**TASK PROMPT**
Exactly as written, copy the lines that run from the start of the data below to the line containing "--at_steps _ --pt", both ends included.

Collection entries
• • • • •

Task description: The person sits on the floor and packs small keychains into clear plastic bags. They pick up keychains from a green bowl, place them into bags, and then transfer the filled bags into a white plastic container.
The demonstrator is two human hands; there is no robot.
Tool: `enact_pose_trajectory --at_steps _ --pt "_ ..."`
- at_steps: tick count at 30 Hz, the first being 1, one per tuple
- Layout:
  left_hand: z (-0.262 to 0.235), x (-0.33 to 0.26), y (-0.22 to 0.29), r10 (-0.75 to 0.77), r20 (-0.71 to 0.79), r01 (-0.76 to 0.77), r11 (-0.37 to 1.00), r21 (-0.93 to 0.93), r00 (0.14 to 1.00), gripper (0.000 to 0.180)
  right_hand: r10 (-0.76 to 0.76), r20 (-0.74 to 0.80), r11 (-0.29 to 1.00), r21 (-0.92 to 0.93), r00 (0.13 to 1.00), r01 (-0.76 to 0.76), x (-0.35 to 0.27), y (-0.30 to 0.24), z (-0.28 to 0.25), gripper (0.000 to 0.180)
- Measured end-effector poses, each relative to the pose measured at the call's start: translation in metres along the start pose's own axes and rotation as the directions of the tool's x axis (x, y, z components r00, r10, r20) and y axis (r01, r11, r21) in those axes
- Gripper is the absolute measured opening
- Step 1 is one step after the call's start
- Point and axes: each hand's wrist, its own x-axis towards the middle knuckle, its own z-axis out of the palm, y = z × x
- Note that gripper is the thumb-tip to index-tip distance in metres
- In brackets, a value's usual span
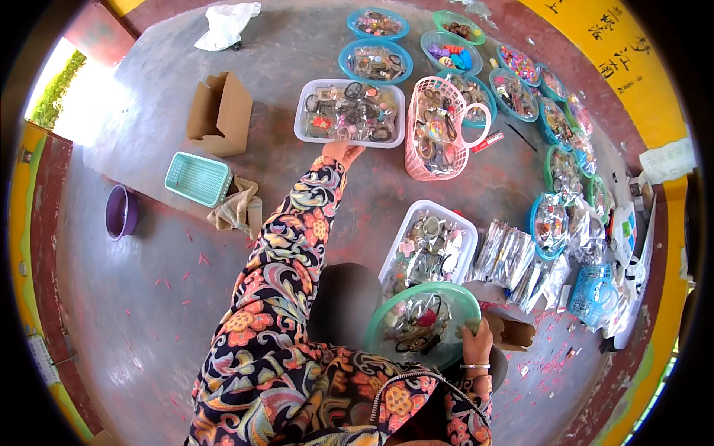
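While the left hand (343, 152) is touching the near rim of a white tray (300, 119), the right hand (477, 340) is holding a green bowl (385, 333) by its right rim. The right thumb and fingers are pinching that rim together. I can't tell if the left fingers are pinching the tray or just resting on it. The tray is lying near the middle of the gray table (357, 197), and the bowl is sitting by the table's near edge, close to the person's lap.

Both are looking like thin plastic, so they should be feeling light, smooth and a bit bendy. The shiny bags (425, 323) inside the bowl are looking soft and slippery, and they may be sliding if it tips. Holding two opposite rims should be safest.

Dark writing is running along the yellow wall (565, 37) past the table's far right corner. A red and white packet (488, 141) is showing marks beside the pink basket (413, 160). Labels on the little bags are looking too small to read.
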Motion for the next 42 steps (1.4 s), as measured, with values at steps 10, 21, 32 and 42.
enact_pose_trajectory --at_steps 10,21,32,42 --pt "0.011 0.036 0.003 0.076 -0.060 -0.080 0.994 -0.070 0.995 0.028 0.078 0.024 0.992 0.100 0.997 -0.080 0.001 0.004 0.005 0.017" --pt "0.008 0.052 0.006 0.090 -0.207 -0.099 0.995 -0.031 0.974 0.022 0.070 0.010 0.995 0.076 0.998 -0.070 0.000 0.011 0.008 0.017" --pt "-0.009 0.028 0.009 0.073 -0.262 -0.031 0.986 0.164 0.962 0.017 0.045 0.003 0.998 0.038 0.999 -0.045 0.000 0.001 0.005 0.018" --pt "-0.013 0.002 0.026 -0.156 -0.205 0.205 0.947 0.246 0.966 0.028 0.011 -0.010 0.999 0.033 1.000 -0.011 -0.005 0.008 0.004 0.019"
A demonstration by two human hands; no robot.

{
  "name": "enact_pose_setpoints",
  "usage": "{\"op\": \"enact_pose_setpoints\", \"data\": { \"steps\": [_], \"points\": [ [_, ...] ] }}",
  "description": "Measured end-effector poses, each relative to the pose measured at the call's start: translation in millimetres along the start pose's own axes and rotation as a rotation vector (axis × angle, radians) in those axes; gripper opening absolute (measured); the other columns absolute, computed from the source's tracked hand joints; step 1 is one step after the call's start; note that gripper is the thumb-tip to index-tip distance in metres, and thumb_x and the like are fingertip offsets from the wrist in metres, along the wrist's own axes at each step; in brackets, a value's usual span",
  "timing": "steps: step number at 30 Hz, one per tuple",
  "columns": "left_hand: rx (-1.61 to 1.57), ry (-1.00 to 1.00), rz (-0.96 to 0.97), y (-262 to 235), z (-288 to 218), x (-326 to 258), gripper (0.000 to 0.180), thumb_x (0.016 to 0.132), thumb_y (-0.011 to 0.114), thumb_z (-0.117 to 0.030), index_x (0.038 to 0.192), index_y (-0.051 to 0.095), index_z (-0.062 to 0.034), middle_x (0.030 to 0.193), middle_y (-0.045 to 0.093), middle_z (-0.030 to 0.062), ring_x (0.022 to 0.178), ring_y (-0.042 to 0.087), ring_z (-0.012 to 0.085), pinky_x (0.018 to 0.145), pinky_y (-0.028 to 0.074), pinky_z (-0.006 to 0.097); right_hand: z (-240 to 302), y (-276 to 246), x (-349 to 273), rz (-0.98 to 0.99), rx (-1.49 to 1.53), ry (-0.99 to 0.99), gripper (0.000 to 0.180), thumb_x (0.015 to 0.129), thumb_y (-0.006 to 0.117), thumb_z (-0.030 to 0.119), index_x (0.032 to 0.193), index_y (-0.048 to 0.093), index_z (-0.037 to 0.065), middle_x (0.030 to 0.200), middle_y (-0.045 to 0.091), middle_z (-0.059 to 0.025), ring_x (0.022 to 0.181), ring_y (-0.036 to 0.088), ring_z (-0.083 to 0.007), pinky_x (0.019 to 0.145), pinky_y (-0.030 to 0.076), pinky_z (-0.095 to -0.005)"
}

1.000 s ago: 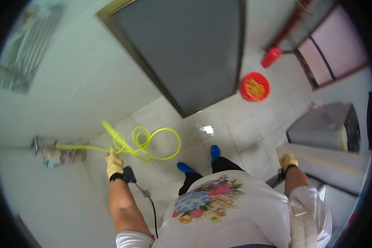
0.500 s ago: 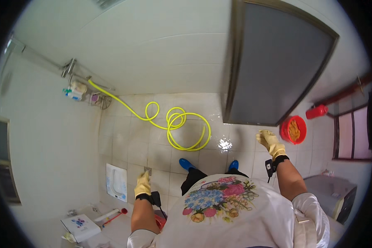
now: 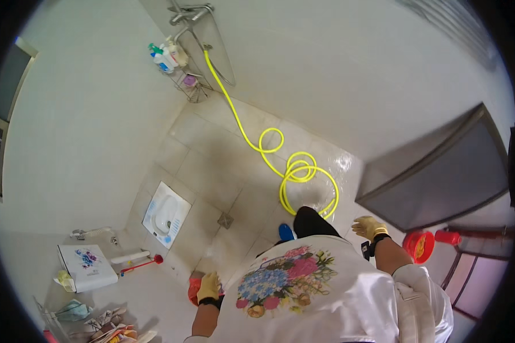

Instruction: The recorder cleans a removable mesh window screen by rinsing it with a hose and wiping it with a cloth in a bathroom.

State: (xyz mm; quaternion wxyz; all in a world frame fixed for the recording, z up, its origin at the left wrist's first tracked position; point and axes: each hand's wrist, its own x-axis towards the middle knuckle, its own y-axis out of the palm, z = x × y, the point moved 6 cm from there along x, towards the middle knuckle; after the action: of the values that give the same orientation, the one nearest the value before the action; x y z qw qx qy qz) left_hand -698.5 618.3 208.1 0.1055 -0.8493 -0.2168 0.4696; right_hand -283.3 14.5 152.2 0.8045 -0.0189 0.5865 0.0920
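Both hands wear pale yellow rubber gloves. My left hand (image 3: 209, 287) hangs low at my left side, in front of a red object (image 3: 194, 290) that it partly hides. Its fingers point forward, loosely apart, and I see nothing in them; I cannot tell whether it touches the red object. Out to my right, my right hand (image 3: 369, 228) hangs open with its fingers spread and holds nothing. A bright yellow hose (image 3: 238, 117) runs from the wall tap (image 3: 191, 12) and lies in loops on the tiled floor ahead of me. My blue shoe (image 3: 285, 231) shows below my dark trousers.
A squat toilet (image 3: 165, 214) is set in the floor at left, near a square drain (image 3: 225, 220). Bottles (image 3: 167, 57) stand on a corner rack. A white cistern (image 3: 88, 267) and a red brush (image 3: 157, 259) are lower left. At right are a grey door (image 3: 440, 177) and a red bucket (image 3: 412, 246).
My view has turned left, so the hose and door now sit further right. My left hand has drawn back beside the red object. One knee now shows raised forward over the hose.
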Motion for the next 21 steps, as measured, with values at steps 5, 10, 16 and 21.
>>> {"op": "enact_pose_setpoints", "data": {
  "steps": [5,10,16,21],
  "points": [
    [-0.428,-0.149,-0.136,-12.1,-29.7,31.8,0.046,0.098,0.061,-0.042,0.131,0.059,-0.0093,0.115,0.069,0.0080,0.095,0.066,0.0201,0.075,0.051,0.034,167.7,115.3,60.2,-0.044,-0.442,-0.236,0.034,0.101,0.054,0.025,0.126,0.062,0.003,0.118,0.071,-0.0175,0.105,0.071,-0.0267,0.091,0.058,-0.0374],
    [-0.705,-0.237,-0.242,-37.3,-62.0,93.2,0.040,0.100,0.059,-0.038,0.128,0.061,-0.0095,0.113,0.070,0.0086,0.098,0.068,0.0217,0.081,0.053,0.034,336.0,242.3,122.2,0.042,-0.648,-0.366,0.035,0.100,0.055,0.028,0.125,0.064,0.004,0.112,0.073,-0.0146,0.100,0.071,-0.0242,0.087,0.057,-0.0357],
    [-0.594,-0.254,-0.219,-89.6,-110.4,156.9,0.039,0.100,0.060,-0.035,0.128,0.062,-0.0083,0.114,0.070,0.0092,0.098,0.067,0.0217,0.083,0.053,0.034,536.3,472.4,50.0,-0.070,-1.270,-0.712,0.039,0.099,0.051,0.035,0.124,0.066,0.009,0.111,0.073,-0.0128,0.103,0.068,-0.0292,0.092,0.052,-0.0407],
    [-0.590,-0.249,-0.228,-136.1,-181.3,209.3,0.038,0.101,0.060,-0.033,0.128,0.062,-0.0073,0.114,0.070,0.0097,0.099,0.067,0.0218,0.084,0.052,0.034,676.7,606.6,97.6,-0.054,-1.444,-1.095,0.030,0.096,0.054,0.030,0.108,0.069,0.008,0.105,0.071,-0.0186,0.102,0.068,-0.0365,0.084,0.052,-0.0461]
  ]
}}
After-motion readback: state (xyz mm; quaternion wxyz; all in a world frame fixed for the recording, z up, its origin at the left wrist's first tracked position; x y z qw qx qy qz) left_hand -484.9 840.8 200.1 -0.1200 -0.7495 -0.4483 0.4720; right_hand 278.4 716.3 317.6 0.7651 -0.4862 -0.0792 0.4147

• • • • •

**ANSWER SECTION**
Task description: The person sits on the floor and packs small keychains into clear plastic bags. They pick up keychains from a green bowl, place them into bags, and then transfer the filled bags into a white plastic container.
The demonstrator is two human hands; there is no robot.
Tool: `enact_pose_trajectory --at_steps _ --pt "_ ..."`

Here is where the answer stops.